• [Task item]:
What is needed here is an exact repetition of the records below, beginning at the line that has "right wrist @" and stopping after the line that has "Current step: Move".

• [Data in this exercise]:
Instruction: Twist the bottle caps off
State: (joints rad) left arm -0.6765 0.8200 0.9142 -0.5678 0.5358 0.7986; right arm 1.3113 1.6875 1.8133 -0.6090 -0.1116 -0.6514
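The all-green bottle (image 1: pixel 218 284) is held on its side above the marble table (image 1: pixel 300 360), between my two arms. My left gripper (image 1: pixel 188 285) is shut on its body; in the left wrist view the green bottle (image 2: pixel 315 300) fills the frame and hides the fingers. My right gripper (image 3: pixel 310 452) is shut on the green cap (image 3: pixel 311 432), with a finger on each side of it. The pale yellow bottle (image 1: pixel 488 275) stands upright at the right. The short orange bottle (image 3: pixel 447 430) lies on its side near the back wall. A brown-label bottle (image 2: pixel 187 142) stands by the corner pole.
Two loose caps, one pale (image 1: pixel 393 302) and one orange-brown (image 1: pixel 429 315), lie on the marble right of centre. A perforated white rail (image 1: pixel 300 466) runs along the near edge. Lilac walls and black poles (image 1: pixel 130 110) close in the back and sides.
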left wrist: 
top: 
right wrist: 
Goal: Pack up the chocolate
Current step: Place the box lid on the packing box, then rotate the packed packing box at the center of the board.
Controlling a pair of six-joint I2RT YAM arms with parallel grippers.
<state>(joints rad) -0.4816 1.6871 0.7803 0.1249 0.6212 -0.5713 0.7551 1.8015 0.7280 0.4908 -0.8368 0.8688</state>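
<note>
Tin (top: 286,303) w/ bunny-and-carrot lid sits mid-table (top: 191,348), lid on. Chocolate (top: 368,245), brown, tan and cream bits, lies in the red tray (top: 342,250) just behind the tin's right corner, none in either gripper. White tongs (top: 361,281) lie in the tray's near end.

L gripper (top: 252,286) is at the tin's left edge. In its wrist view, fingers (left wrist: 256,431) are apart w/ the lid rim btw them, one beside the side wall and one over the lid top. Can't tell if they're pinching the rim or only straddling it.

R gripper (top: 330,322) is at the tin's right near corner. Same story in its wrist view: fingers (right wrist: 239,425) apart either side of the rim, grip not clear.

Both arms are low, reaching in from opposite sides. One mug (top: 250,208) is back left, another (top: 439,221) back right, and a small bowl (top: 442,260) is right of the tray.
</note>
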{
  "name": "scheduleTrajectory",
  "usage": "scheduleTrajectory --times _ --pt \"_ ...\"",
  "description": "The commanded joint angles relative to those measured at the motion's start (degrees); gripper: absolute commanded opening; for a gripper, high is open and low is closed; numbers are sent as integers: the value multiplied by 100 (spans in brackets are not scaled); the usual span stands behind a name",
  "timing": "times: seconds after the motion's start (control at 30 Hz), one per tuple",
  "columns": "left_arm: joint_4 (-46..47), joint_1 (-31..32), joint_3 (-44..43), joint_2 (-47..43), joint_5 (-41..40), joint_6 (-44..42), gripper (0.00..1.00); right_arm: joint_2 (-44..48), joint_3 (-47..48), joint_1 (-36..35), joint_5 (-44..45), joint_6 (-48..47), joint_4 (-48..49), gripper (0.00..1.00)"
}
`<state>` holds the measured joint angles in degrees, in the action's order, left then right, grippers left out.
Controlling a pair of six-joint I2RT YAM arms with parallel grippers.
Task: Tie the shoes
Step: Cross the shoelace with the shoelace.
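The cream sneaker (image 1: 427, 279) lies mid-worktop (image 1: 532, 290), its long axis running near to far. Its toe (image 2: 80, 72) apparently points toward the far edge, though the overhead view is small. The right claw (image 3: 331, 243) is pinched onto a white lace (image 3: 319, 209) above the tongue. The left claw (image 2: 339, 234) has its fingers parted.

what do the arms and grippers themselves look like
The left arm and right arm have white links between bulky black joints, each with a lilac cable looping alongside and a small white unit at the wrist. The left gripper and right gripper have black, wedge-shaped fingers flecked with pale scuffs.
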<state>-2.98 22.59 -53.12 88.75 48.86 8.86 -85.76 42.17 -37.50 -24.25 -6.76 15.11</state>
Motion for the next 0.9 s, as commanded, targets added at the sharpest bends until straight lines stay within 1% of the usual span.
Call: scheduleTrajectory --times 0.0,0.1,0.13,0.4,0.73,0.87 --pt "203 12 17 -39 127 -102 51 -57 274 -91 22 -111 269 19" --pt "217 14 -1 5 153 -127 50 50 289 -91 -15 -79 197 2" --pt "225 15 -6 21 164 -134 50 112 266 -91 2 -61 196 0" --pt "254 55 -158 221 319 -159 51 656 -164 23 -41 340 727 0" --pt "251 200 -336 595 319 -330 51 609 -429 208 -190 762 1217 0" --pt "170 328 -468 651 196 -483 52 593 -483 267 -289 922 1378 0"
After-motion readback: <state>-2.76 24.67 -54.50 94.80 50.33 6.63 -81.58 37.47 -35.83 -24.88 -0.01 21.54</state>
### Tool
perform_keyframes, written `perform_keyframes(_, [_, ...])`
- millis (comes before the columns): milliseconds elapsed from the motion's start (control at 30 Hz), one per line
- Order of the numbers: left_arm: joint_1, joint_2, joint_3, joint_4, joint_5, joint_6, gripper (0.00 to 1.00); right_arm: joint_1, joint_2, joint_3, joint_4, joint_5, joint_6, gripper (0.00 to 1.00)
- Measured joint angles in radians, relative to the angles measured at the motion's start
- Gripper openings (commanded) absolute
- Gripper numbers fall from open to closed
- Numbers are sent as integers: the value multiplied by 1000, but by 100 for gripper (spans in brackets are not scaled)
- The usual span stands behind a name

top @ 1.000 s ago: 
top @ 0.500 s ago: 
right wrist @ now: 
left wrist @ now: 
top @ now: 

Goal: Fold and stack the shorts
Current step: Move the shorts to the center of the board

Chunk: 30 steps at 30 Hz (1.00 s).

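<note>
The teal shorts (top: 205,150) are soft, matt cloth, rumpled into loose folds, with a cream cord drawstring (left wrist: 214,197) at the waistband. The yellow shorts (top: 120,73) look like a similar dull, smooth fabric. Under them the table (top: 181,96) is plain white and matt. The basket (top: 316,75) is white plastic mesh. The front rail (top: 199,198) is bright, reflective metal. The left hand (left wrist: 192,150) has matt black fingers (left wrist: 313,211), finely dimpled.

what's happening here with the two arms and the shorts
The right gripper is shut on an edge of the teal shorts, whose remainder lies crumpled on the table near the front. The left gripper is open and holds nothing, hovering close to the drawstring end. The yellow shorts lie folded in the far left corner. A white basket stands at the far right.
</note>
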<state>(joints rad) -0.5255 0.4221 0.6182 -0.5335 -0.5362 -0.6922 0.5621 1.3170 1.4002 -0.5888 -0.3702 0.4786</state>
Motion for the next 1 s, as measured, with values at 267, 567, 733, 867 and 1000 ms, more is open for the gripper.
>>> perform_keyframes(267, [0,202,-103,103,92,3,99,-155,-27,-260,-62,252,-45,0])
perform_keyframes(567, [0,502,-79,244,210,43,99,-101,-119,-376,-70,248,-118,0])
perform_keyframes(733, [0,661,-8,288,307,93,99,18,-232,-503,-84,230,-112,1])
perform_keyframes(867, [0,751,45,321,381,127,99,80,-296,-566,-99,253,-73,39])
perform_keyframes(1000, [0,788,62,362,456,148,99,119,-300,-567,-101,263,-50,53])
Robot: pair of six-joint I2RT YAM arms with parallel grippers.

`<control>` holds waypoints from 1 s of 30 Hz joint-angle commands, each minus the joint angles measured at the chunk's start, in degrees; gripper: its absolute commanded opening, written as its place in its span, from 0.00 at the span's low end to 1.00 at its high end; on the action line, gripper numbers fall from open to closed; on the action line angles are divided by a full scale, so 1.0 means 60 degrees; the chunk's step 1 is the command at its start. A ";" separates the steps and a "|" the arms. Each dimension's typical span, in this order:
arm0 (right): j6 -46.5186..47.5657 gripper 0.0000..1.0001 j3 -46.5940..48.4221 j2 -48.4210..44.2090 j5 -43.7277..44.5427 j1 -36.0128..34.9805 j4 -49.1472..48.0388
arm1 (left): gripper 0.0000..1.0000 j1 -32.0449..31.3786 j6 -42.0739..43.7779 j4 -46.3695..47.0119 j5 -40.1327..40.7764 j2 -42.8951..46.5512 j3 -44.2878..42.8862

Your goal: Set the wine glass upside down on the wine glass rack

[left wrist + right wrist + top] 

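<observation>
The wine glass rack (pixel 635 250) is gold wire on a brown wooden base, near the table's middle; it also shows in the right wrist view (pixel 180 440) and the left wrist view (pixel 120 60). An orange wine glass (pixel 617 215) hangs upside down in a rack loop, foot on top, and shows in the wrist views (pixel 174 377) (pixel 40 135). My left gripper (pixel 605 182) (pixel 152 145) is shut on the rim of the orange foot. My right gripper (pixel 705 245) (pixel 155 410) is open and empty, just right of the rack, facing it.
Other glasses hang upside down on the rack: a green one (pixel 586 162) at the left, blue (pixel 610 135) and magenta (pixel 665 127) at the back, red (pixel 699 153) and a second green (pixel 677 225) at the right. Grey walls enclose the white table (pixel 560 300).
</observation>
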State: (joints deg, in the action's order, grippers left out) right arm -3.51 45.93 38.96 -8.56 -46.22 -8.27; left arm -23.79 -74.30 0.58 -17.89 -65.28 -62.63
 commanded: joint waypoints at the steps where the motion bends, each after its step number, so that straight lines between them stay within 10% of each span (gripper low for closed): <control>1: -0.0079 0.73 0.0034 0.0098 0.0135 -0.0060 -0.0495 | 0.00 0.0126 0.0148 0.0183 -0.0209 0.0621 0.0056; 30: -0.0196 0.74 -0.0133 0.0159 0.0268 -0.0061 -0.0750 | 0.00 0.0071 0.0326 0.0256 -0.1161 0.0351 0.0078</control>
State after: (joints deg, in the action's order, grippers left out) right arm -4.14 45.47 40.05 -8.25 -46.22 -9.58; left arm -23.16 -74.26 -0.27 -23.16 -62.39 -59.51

• [Completed task]:
right wrist @ now: 
left wrist @ now: 
top @ now: 

Goal: Fold and stack the shorts
Current step: Move the shorts to the center of the board

Work on this exercise is now finished.